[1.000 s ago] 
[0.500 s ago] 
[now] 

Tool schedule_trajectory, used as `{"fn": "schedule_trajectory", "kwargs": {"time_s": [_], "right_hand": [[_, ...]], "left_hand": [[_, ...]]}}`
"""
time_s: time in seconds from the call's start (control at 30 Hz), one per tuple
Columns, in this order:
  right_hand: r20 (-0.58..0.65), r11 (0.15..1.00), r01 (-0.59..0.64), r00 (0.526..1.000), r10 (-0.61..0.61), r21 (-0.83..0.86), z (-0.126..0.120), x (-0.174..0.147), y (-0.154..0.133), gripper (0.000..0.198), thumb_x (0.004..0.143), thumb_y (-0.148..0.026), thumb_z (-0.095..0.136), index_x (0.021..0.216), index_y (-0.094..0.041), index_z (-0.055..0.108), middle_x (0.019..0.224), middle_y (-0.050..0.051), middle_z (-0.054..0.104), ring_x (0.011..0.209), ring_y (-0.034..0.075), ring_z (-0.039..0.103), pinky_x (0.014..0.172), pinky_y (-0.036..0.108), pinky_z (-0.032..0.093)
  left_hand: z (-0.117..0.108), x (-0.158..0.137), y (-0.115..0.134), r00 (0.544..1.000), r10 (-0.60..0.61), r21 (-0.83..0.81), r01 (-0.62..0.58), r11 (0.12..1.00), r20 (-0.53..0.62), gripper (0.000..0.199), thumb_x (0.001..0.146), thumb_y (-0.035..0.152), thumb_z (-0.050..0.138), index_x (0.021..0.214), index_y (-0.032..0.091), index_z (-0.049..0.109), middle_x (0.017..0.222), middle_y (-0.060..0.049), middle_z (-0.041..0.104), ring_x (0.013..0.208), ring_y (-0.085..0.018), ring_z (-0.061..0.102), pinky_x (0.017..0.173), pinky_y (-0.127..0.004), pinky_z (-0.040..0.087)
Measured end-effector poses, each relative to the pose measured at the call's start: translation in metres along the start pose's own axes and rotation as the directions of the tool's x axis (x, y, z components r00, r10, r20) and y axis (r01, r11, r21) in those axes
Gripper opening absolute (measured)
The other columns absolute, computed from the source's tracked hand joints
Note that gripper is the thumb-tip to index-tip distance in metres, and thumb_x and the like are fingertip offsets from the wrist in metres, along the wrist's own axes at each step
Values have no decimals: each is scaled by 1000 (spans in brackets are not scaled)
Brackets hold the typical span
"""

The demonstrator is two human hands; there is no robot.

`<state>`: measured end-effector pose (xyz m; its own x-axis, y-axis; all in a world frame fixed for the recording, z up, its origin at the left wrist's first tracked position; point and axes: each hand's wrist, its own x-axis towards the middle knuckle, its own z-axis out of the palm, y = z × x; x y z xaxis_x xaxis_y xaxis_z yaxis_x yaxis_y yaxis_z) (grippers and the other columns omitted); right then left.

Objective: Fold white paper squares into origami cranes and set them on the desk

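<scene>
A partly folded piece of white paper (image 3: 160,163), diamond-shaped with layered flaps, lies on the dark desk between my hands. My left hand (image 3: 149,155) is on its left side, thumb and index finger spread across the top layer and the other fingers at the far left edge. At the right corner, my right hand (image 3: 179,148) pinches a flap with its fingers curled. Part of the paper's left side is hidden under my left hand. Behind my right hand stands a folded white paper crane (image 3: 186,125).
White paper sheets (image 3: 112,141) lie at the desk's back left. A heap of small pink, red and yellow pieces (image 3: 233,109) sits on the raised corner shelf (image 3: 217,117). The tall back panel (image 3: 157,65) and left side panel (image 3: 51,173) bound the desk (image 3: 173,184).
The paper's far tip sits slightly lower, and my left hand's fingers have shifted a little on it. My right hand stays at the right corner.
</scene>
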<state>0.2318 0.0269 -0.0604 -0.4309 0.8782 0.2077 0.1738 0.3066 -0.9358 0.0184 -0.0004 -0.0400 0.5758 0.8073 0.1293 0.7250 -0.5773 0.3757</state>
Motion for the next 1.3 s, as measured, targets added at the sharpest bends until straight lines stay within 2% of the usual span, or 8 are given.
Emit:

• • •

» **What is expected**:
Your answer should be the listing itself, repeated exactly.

» **Expected output**:
[1.000 s ago] 
[0.500 s ago] 
[now] 

Tool schedule_trajectory, used as `{"fn": "schedule_trajectory", "kwargs": {"time_s": [_], "right_hand": [[_, ...]], "left_hand": [[_, ...]]}}`
"""
time_s: time in seconds from the call's start (control at 30 Hz), one per tuple
Columns, in this order:
  right_hand: r20 (-0.58..0.65), r11 (0.15..1.00), r01 (-0.59..0.64), r00 (0.526..1.000), r10 (-0.61..0.61), r21 (-0.83..0.86), z (-0.126..0.120), x (-0.174..0.147), y (-0.154..0.133), gripper (0.000..0.198), thumb_x (0.004..0.143), thumb_y (-0.148..0.026), thumb_z (-0.095..0.136), index_x (0.021..0.216), index_y (-0.094..0.041), index_z (-0.055..0.108), middle_x (0.019..0.224), middle_y (-0.050..0.051), middle_z (-0.054..0.104), ring_x (0.011..0.209), ring_y (-0.034..0.075), ring_z (-0.039..0.103), pinky_x (0.014..0.172), pinky_y (-0.036..0.108), pinky_z (-0.032..0.093)
  left_hand: z (-0.117..0.108), x (-0.158..0.137), y (-0.115..0.134), r00 (0.544..1.000), r10 (-0.60..0.61), r21 (-0.83..0.81), r01 (-0.62..0.58), r11 (0.12..1.00), r20 (-0.53..0.62), gripper (0.000..0.199), thumb_x (0.001..0.146), thumb_y (-0.035..0.152), thumb_z (-0.050..0.138), index_x (0.021..0.214), index_y (-0.032..0.091), index_z (-0.049..0.109), middle_x (0.017..0.222), middle_y (-0.060..0.049), middle_z (-0.041..0.104), ring_x (0.013..0.208), ring_y (-0.085..0.018), ring_z (-0.061..0.102), pinky_x (0.017..0.173), pinky_y (-0.127..0.004), pinky_z (-0.040..0.087)
Measured end-effector poses, each relative to the pose measured at the call's start: translation in metres along the start pose's own axes and rotation as the directions of the tool's x axis (x, y, z components r00, r10, r20) and y axis (r01, r11, r21) in those axes
Gripper opening absolute (measured)
The other columns absolute, computed from the source's tracked hand joints
Note that gripper is the thumb-tip to index-tip distance in metres, and thumb_x and the like are fingertip offsets from the wrist in metres, along the wrist's own axes at each step
Values have no decimals: each is scaled by 1000 (spans in brackets are not scaled)
Brackets hold the typical span
"""

The demonstrator is two human hands; there is no robot.

`<state>`: measured end-effector pose (xyz m; its own x-axis, y-axis; all in a world frame fixed for the recording, z up, its origin at the left wrist's first tracked position; point and axes: each hand's wrist, its own x-axis towards the middle knuckle, its own z-axis out of the palm, y = z × x; x y z xaxis_x xaxis_y xaxis_z yaxis_x yaxis_y yaxis_z) (grippers and the other columns omitted); right then left.

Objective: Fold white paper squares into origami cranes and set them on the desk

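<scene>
A partly folded piece of white paper (image 3: 160,163), diamond-shaped with layered flaps, lies on the dark desk between my hands. My left hand (image 3: 149,155) is on its left side, thumb and index finger spread across the top layer and the other fingers at the far left edge. At the right corner, my right hand (image 3: 179,148) pinches a flap with its fingers curled. Part of the paper's left side is hidden under my left hand. Behind my right hand stands a folded white paper crane (image 3: 186,125).
White paper sheets (image 3: 112,141) lie at the desk's back left. A heap of small pink, red and yellow pieces (image 3: 233,109) sits on the raised corner shelf (image 3: 217,117). The tall back panel (image 3: 157,65) and left side panel (image 3: 51,173) bound the desk (image 3: 173,184).
The paper's far tip sits slightly lower, and my left hand's fingers have shifted a little on it. My right hand stays at the right corner.
</scene>
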<state>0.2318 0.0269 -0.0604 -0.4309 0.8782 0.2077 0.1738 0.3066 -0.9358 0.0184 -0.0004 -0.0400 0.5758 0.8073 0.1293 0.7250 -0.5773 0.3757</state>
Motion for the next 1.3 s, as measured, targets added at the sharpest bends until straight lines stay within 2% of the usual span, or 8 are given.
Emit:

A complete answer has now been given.